В коммунах много лет ведется священная война: квартал против квартала, улица против улицы, банда против банды. Война тотальная, война всех против всех, о которой мечтал Адамов, драматург и мой друг, который умер старым и нищим, но в Париже. В коммунах все приговорены к смерти. Кто приговорил их? Закон? Глупый вопрос: в Колумбии есть законы, но нет закона. Один приговаривает к смерти другого, обычное дело, а также его родственников, друзей, всех, кто хоть как-то с ним связан. Тот, кто связан с приговоренным — уже мертвец и падет вместе с ним. С точки зрения демографии, численность населения в нашей стране регулируется именно таким образом. В моей драгоценной Колумбии смерть превратилась в заразную болезнь. Так что в коммунах остаются одни дети-сироты. Вся молодежь, включая их отцов, перебила друг друга. А старики? До старости доживают только свиньи — и Бог. Старики давно уже умерли, молодые один за другим погибли от удара ножом и никогда не увидят в зеркале морщинистого лица старости. От удара ножом, вместе с теми, кто бежал из деревни, бежал якобы от «насилия» и основал эти коммуны на неприветливых землях, выстроил «пиратские» кварталы. От «насилия»… Ложь! Насилие — они принесли его с собой. На остриях ножей. Они бежали от самих себя. Потому что — скажите мне, вы ведь умный человек — для чего в городе нож? Чтобы перерезать глотку, и ни для чего больше. Нет бедствия страшнее на этой планете, чем колумбийский крестьянин, нет хищника более вредоносного и опасного. Рожать, побираться, убивать и умирать: вот его жалкая участь.
Дети этих детей, зачатых в недобрый час, сменили ножи на самодельные обрезы, которые их внуки, следуя в ногу со временем, отвергли в пользу револьверов, купленных у армии и полиции. Пусть они напиваются водкой государственного производства, пробуждая в себе тысячи чертей, пусть потом убивают друг друга из этих револьверов! Из доходов от водочной монополии государство платит учителям, чтобы те объясняли детишкам: воровать и убивать нехорошо. Не спрашивайте меня, откуда такое противоречие. Я не знаю, ибо не творил этот мир; когда я прибыл в него, все уже сотворили до меня. Так уж устроена жизнь, парсеро, это непростая штука.
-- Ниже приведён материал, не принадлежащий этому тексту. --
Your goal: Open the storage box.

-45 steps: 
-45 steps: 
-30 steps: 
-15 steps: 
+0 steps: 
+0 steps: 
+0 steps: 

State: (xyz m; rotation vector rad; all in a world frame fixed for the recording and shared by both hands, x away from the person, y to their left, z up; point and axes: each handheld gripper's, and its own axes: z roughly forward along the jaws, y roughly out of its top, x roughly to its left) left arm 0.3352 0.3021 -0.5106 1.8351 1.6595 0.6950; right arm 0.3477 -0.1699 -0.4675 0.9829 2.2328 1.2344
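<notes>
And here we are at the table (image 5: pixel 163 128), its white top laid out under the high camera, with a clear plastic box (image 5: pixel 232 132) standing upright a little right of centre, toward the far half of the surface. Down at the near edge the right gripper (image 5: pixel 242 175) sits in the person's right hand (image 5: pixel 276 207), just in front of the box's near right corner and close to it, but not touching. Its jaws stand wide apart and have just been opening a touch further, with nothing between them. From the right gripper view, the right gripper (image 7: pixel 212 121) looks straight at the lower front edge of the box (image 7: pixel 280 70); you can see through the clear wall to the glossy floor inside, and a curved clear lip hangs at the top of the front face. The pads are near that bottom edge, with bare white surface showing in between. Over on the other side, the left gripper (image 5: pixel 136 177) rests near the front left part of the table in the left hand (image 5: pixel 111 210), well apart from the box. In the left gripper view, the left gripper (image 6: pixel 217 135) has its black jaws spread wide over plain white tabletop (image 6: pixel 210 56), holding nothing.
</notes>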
И поэтому я повторяю снова и снова: недопустимо навязывать ее никому. Кто рождается, должен рождаться сам, на свой страх и риск, и порождать других точно так же. Опираясь на зыбкую легитимность выборов, управляясь женоподобным идиотом, производя оружие и разбавляя спирт до состояния водки, выдумывая конституции с гарантией безнаказанности, отмывая доллары, снабжая весь мир кокаином, душа всех налогами, колумбийское государство есть первый преступник в стране. С ним невозможно покончить. Оно — рак, подтачивающий нас изнутри, убивающий мало-помалу.